- Theatrical release poster
- Directed by: John Korty
- Screenplay by: Lawrence B. Marcus
- Story by: Stanley Elkin
- Produced by: Richard Shepherd
- Starring: Jack Lemmon Geneviève Bujold James Woods Gino Ardito Robert Emhardt Titos Vandis
- Cinematography: Bill Butler
- Edited by: Donn Cambern
- Music by: Henry Mancini
- Production company: 20th Century Fox
- Distributed by: 20th Century Fox
- Release date: October 3, 1976;
- Running time: 100 minutes
- Country: United States
- Language: English

= Alex & the Gypsy =

1976 film by John Korty

Alex & the Gypsy is a 1976 American comedy film directed by John Korty and written by Lawrence B. Marcus. The film stars Jack Lemmon, Geneviève Bujold, James Woods, Gino Ardito, Robert Emhardt and Titos Vandis. The film was released on October 3, 1976, by 20th Century Fox.

== Cast ==
- Jack Lemmon as Alexander Main
- Geneviève Bujold as Maritza
- James Woods as Crainpool
- Gino Ardito as The Golfer
- Robert Emhardt as Judge Ehrlinger
- Titos Vandis as Treska
- William Cort as Public Defender
- Todd Martin as Roy Blake
- Frank Doubleday as Prisoner
- Joseph X. Flaherty as Morgan
- Robert Miano as Young Shepherd
- Al Checco as Nat
- Harold Sylvester as First Goon
- Clyde Kusatsu as X-Ray Technician
- Alan DeWitt as Attendant
- Eddra Gale as Telephone Lady
- Victor Pinheiro as Mr.
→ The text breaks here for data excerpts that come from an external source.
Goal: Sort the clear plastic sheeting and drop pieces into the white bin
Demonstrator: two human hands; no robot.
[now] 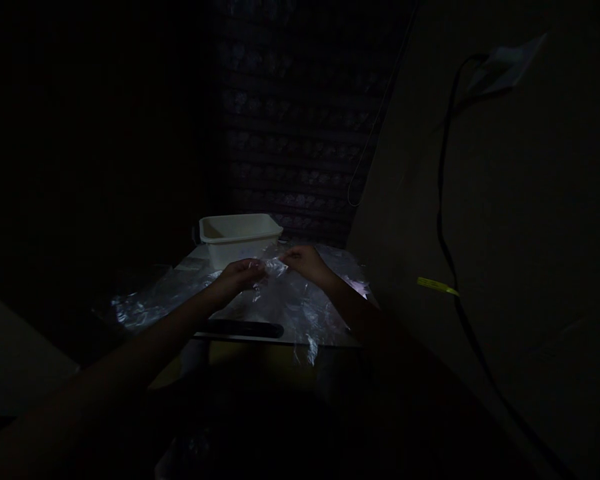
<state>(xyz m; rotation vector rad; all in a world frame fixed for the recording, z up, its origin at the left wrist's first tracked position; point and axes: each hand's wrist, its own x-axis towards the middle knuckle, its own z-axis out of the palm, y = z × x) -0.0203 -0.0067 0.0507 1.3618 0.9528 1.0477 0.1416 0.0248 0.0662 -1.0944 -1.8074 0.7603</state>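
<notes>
Between my two hands a piece of crinkled clear plastic [276, 267], looking like a thin bag, is held above the table [240, 308]. My left hand [241, 275] pinches its left side, fingers closed. On its right side my right hand [305, 261] grips with thumb and fingertips together. More clear plastic film [135, 308] lies spread at the left of the table, and further crumpled film [313, 320] hangs over the front edge at the right. Just behind my left hand stands a cream plastic tub [240, 250]. The scene is very dark, so fine details are lost.
A long dark bar-shaped object [243, 328] lies along the table's front edge. On the right wall a black cable [440, 200] runs down from a pale plate [505, 67], with a yellow tag [436, 287] on it. A patterned curtain-like surface [300, 133] is behind the table.
</notes>
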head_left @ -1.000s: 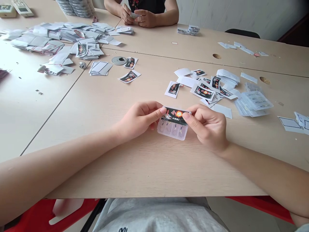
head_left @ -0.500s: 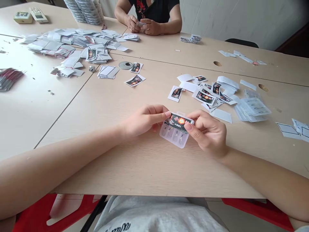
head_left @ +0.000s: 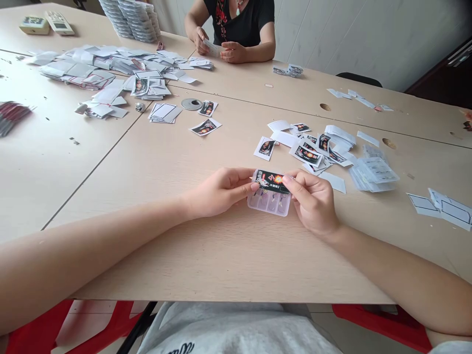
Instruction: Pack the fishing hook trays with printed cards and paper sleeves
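Above the tabletop [head_left: 206,255], toward the middle of its near edge, the left hand [head_left: 226,191] and right hand [head_left: 313,201] hold a clear box [head_left: 271,202] between them. The left thumb and fingers pinch its left side; the right thumb presses the right end of the black label [head_left: 270,181] across its upper part, fingers behind. Small hooks show in the compartments below the label.

Toward the right edge lie bordered white sheets [head_left: 444,207]. Farther in are stacked clear boxes [head_left: 374,173] and, to their left, scattered labels [head_left: 309,153]. Left of these, a metal disc [head_left: 191,104] lies beside a black label. A heap of white papers [head_left: 84,64] spreads toward the far left corner. At the far edge, a person [head_left: 241,29] holds a pale, translucent piece.
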`<state>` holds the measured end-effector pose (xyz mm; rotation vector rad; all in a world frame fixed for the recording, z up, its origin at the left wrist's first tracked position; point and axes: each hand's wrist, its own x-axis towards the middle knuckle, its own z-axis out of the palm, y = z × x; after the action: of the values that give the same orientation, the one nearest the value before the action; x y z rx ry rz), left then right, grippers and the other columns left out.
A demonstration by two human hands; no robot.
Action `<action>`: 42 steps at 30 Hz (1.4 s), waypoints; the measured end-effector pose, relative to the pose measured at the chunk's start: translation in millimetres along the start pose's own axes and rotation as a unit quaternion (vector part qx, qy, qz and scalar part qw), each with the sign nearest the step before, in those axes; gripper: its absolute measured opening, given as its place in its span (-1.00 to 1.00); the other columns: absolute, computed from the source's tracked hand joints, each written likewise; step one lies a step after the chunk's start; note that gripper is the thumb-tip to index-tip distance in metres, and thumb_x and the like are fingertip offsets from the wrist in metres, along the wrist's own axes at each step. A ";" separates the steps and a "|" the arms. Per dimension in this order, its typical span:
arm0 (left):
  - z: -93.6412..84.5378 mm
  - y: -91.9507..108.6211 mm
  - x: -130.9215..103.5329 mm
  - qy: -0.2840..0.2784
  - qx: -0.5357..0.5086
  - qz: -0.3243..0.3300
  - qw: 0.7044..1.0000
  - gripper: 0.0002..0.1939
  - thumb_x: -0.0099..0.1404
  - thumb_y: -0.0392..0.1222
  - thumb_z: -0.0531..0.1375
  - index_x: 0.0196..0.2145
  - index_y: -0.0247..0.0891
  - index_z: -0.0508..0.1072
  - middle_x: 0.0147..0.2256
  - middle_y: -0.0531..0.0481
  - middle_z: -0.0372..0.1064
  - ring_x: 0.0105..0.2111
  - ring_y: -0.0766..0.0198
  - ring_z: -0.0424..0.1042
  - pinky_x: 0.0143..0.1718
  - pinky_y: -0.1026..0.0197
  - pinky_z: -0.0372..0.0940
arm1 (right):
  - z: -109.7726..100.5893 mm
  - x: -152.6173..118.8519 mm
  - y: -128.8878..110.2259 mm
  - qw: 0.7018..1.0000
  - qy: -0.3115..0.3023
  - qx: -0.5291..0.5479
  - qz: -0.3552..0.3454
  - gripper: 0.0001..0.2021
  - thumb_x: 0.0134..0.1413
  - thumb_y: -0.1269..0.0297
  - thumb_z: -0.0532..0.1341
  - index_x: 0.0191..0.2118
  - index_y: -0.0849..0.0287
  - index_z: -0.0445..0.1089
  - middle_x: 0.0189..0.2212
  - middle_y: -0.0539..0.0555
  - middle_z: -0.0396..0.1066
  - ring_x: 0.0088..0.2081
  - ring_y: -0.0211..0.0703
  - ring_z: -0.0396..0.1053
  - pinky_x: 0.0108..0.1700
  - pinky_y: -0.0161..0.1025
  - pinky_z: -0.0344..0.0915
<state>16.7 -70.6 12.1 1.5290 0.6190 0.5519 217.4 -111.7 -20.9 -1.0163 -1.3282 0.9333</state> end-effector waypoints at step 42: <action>-14.0 -2.8 4.4 -0.022 -0.014 -0.061 0.998 -0.60 0.35 0.02 0.02 -0.22 -0.41 0.43 -0.36 -0.09 0.37 -0.44 0.35 0.25 -0.43 0.28 0.15 | 5.0 -15.8 -14.3 0.977 -0.184 0.010 0.109 -0.47 0.12 0.08 0.15 0.20 0.07 0.16 -0.01 0.15 0.38 -0.20 -0.08 0.41 -0.35 -0.23 0.39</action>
<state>10.3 -57.3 9.9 1.4631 0.6645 0.4305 211.4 -130.8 -12.3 -1.0196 -1.5260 1.3481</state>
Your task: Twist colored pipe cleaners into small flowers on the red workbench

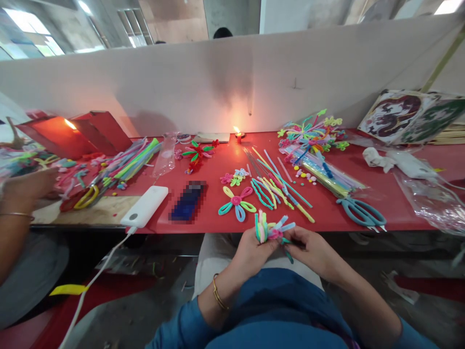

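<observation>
Apparently, one looped flower [236, 200] is complete at centre; below, left hand [250, 250] and right hand [311, 249] pinch a half-shaped bunch [262, 229], loose stems [304, 212] lying unused right of centre.

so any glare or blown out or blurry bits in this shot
Head view: the candle throws an orange glow on the white board; upper-left window washed out; clear plastic at right glints. Also in head view, a likely phone is pixelated.
</observation>
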Available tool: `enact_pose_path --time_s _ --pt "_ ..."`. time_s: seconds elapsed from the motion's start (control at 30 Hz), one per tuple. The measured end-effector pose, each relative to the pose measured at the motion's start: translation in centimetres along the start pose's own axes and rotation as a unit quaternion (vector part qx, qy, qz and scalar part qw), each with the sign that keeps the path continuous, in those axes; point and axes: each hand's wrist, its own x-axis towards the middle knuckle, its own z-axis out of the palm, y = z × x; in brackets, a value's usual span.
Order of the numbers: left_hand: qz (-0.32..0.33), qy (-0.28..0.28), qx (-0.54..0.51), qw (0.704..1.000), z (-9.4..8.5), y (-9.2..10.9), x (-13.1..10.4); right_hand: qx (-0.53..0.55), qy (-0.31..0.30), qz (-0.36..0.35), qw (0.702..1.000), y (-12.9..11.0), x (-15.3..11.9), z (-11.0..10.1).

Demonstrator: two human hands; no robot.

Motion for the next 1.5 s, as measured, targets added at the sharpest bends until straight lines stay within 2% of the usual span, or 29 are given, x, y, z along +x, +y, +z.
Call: enact_pose_path --time_s 0.13,0.2,0.27,0.37,0.47,0.57,0.67,0.73,0.8,0.87,0.97,1.07,1.17,1.27,1.4,1.5 --pt "-0.052 0.074 -0.057 0.994 0.7 -0.8 0.4 -0.164 0.094 -0.095 0.977 0.7 0.0 0.7" --pt "-0.099 0.091 -0.126 0.983 1.1 -1.0 0.5 -0.197 0.13 -0.156 0.959 1.1 0.0 0.9" --pt "-0.143 0.093 -0.191 0.967 1.3 -1.1 0.6 -0.195 0.146 -0.189 0.951 1.4 0.1 1.1" --pt "-0.153 0.089 -0.231 0.957 1.4 -1.0 0.5 -0.139 0.141 -0.14 0.97 1.3 0.2 1.2" --pt "-0.123 0.072 -0.211 0.967 1.2 -0.8 0.3 0.016 0.084 -0.039 0.996 0.8 0.2 1.0" --pt "-0.112 0.026 -0.186 0.976 0.9 -0.5 0.1 0.199 0.007 0.033 0.979 0.3 0.2 0.9" --pt "-0.093 0.002 -0.161 0.983 0.7 -0.5 0.0 0.269 -0.024 0.07 0.96 0.2 0.2 1.0" --pt "-0.076 0.009 -0.135 0.988 0.6 -0.7 0.1 0.268 -0.021 0.077 0.96 0.3 0.2 1.2" --pt "-0.062 0.037 -0.108 0.992 0.7 -0.9 0.1 0.218 0.008 0.065 0.974 0.4 0.2 1.3" --pt "-0.062 0.075 -0.094 0.991 0.9 -1.1 0.2 0.109 0.063 0.029 0.992 0.5 0.1 1.3" --pt "-0.085 0.107 -0.125 0.983 1.3 -1.2 0.3 -0.034 0.145 -0.044 0.988 0.6 -0.1 1.5" --pt "-0.094 0.094 -0.159 0.978 1.5 -0.8 0.4 -0.016 0.173 -0.036 0.984 0.7 -0.1 1.8" --pt "-0.084 0.067 -0.156 0.982 1.5 -0.6 0.4 0.122 0.136 0.029 0.983 0.9 0.1 2.2" --pt "-0.079 0.069 -0.141 0.984 1.3 -0.8 0.4 0.22 0.089 0.063 0.969 0.7 0.5 2.3" --pt "-0.053 0.077 -0.071 0.993 0.6 -1.0 0.3 0.242 0.044 0.105 0.964 0.1 0.5 1.9" --pt "0.026 0.066 0.025 0.997 0.1 -0.6 0.1 0.197 0.016 0.1 0.975 0.0 0.4 1.5"
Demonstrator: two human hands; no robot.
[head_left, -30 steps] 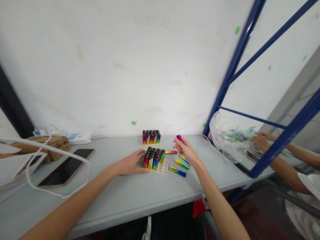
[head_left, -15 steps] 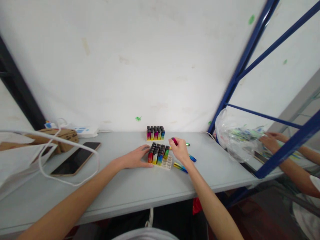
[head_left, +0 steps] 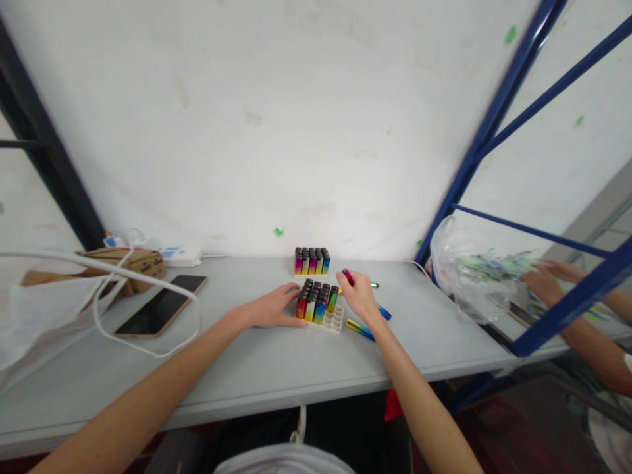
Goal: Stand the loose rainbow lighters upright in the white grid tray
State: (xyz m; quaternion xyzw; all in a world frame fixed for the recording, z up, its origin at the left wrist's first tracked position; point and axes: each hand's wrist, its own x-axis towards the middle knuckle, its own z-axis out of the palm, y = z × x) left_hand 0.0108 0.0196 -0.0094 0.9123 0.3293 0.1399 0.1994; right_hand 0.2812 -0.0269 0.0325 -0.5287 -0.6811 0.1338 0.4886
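Observation:
A white lighter tray (head_left: pixel 336 322) stands on the table in front of me, with rows of multicoloured black-topped lighters (head_left: pixel 311 308) upright in it. Bare slots show at its right end. My left hand (head_left: pixel 276 307) grips the tray's left end, thumb along the front and fingers behind. Pinched in my right hand (head_left: pixel 360 296) is a dark pink lighter (head_left: pixel 348 277), tilted, just above and right of the tray. Loose lighters lie around that hand: a yellow-and-blue one (head_left: pixel 360 329), a blue one (head_left: pixel 384 312) and a green one partly hidden behind the fingers.
A second block of lighters (head_left: pixel 311 261) stands near the wall. Left are a phone (head_left: pixel 162 307), a white cable (head_left: pixel 199 316) and cardboard boxes (head_left: pixel 148 264). Right, beyond a blue metal frame (head_left: pixel 459 181), are a clear plastic bag (head_left: pixel 451 263) and another person's hands (head_left: pixel 546 280).
The whole view has shifted slightly, so things sit a little further right. Both hands keep nearly the same place at the tray, and the pink lighter is still in my right hand.

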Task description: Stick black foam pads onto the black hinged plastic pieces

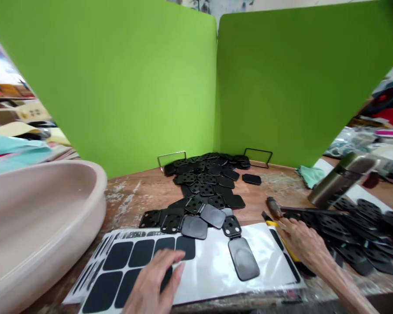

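1. The left hand (pixel 153 283) is reaching in from the bottom edge, which is cutting off its wrist; its lower fingers are hiding behind the thumb side, and its back is covering part of the sheet of black rounded squares (pixel 118 255).
2. The right hand (pixel 303 240) is covering the middle of a yellow-handled tool (pixel 293 253); whether its fingers are gripping that tool or only resting over it, I cannot tell. A worn, brownish tool end (pixel 274 208) is showing just beyond the fingertips, its remainder being hard to trace.
3. The left hand is curving over the sheet, forefinger and thumb pointing right and leaving a narrow gap, with nothing visibly sitting between them.
4. The right forearm is slanting in from the lower right, its hand lying low with the fingers pointing away and leftward.
5. The sheet is lying in front of the person, beside the pale basin (pixel 94 205), which the left edge is cropping.
6. A black hinged plate (pixel 244 258) is lying unfolded between the hands; more black plates (pixel 207 190) are overlapping towards the green panels (pixel 144 87), hiding one another.
7. At right, dark pieces (pixel 360 235) are heaping beside a tilted, blurred metal bottle (pixel 337 181).
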`<act>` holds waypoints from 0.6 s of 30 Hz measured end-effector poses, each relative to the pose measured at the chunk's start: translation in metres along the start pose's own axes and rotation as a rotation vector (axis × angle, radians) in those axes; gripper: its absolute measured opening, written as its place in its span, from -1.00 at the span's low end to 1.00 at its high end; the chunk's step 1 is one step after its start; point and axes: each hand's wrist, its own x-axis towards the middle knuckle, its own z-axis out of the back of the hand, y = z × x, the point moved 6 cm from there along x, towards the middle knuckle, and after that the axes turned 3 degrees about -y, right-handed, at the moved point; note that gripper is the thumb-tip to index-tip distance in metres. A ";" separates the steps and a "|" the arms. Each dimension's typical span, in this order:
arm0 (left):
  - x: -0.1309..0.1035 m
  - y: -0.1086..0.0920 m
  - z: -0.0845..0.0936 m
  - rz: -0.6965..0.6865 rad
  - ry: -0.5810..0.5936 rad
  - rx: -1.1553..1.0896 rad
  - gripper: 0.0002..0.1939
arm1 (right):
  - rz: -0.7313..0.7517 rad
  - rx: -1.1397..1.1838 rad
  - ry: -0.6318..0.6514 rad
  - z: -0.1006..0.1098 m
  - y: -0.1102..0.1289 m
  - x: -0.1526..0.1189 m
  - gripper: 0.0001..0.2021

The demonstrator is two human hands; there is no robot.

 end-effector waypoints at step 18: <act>0.208 0.144 0.015 0.213 -0.317 0.624 -0.61 | 0.711 0.057 0.142 -0.065 0.276 0.143 -0.57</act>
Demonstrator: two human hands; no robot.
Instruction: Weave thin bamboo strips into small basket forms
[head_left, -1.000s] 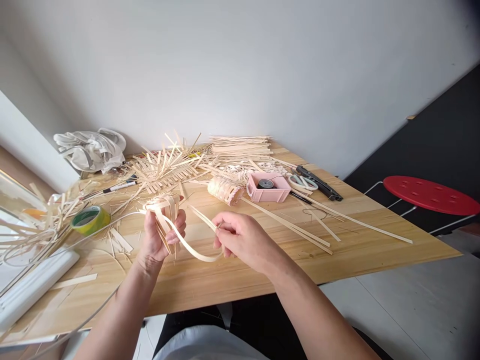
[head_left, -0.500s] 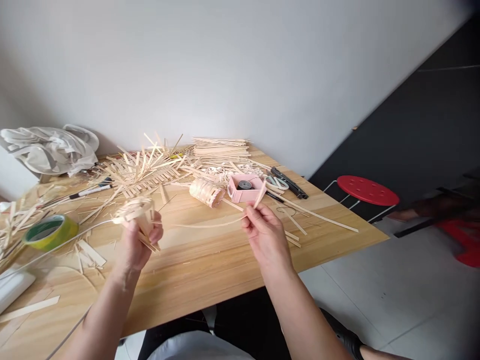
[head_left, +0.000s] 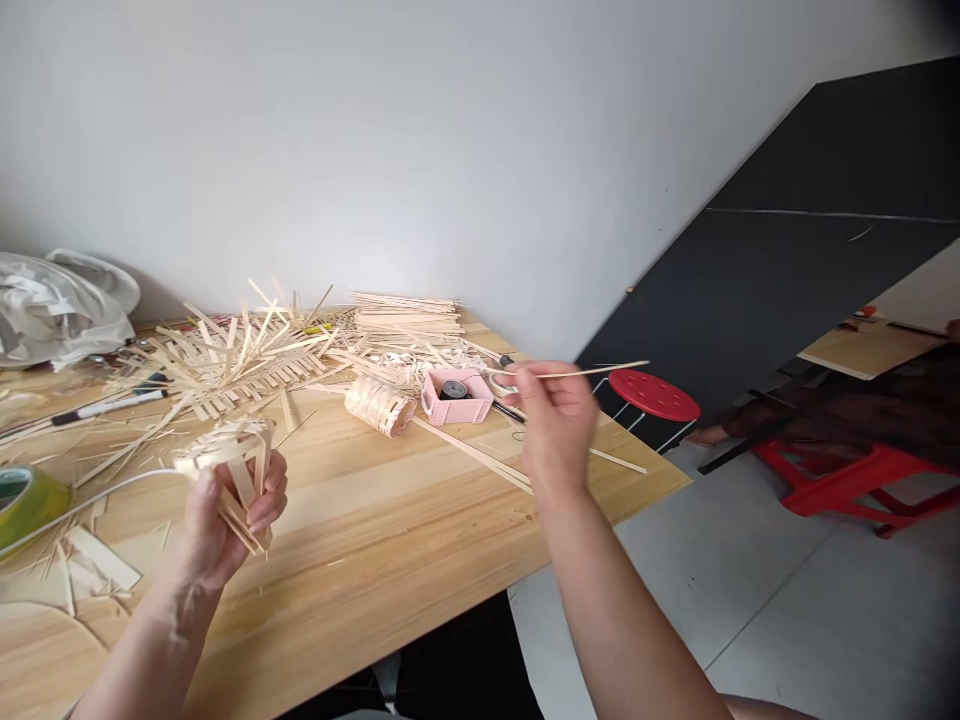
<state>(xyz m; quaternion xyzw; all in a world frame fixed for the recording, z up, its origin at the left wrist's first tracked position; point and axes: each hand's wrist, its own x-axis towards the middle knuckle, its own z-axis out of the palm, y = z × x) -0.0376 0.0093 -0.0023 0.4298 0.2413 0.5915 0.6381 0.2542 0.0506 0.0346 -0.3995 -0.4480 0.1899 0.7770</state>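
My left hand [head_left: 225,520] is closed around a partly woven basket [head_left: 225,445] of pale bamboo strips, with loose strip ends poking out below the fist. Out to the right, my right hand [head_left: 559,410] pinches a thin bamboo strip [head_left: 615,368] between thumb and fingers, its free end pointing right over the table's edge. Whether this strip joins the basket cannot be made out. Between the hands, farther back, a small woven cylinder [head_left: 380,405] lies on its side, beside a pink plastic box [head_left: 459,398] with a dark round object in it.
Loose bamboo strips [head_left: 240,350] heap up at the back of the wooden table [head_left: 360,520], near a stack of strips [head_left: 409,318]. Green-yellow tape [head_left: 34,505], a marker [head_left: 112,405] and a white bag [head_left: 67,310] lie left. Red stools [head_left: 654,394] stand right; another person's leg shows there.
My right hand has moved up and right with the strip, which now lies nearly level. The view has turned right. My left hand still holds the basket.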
Chandler

==Reception==
Roger Ebert gave the film two and a half stars out of four, saying "Alex and the Gypsy takes a strange, disjointed story and tells it with enough style that the movie sometimes works in spite of itself. It's so uncertain of its own intentions that we never do discover quite what its two central characters feel about each other, but in the midst of this mess there are five or six scenes that are really fine. And there's some spirited acting, too, by Jack Lemmon as a rumpled bailbondsman, and Genevieve Bujold as, of all things, a gypsy."